▶ [Exercise directions]:
Lines from the beginning of the entries up to and including the one with "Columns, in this" must be duplicated word for word; leave out all others.

▶ [The data]:
Segment Open

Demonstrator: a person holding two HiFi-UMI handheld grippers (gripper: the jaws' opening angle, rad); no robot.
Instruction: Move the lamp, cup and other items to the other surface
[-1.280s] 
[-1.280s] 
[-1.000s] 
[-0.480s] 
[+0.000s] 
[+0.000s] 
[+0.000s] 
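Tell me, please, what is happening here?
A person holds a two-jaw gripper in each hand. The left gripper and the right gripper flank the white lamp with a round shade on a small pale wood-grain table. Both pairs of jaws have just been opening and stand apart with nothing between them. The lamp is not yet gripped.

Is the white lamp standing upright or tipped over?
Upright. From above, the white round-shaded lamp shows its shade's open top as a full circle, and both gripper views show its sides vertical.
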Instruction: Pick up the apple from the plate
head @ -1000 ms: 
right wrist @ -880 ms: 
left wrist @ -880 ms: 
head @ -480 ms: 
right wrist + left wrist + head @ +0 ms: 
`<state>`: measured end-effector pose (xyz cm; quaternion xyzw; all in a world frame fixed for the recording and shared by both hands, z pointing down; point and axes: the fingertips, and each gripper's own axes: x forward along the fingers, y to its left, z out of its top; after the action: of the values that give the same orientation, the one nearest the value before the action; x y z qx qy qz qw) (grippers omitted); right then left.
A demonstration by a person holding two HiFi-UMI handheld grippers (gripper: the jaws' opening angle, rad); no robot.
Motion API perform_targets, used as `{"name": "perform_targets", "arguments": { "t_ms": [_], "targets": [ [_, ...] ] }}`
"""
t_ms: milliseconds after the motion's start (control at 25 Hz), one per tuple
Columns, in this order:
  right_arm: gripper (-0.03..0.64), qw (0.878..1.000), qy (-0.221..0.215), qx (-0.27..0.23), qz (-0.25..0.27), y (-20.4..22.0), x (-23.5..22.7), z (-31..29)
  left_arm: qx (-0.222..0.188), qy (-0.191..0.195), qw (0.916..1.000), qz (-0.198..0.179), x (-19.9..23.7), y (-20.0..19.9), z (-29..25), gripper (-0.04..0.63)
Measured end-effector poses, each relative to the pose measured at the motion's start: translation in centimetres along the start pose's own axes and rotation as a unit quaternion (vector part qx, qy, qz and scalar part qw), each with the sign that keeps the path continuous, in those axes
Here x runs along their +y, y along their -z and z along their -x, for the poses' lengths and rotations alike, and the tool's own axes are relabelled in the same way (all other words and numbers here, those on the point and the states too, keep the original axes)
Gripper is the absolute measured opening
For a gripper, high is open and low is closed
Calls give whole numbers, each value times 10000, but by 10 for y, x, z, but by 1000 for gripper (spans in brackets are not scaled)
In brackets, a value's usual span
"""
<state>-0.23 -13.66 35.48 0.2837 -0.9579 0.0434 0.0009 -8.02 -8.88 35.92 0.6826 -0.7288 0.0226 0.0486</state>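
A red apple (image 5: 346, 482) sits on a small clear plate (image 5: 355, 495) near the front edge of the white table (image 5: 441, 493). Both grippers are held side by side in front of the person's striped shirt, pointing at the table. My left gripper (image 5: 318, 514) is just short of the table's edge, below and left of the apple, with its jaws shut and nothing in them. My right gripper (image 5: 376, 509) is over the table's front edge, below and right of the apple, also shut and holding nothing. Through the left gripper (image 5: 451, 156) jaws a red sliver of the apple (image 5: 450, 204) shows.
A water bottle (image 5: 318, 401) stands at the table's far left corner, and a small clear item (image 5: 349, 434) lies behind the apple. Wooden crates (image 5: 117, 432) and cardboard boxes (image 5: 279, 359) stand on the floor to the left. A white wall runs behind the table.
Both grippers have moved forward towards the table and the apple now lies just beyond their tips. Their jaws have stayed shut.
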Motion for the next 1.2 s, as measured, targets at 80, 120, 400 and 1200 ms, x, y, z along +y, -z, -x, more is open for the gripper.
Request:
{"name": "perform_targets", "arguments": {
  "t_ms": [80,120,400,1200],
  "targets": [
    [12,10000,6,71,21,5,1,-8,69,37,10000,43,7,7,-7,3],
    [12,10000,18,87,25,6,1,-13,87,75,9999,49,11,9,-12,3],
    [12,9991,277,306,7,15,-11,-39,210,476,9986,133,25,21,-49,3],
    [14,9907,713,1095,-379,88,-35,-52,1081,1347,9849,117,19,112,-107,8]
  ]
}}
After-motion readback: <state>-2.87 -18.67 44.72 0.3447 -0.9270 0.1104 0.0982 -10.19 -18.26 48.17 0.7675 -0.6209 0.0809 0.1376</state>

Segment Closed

▶ [Written answer]:
Demonstrator: a person holding two HiFi-UMI handheld grippers (gripper: the jaws' opening angle, rad); no robot.
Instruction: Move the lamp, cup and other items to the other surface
[-1.280s] 
[-1.280s] 
[-1.000s] 
[-0.480s] 
[+0.000s] 
[+0.000s] 
[+0.000s] 
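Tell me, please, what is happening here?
A person holds a two-jaw gripper in each hand. The left gripper and the right gripper flank the white lamp with a round shade on a small pale wood-grain table. Both pairs of jaws have just been opening and stand apart with nothing between them. The lamp is not yet gripped.

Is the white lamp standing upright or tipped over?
Upright. From above, the white round-shaded lamp shows its shade's open top as a full circle, and both gripper views show its sides vertical.
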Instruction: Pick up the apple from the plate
head @ -1000 ms: 
right wrist @ -880 ms: 
left wrist @ -880 ms: 
head @ -480 ms: 
right wrist + left wrist + head @ +0 ms: 
`<state>`: measured end-effector pose (xyz cm; quaternion xyzw; all in a world frame fixed for the recording and shared by both hands, z pointing down; point and axes: the fingertips, and each gripper's own axes: x forward along the fingers, y to its left, z out of its top; after the action: of the values that give the same orientation, the one nearest the value before the action; x y z qx qy qz qw) (grippers omitted); right then left.
A demonstration by a person holding two HiFi-UMI handheld grippers (gripper: the jaws' opening angle, rad); no robot.
Motion API perform_targets, used as `{"name": "perform_targets", "arguments": { "t_ms": [_], "targets": [ [_, ...] ] }}`
"""
t_ms: milliseconds after the motion's start (control at 25 Hz), one per tuple
Columns, in this order:

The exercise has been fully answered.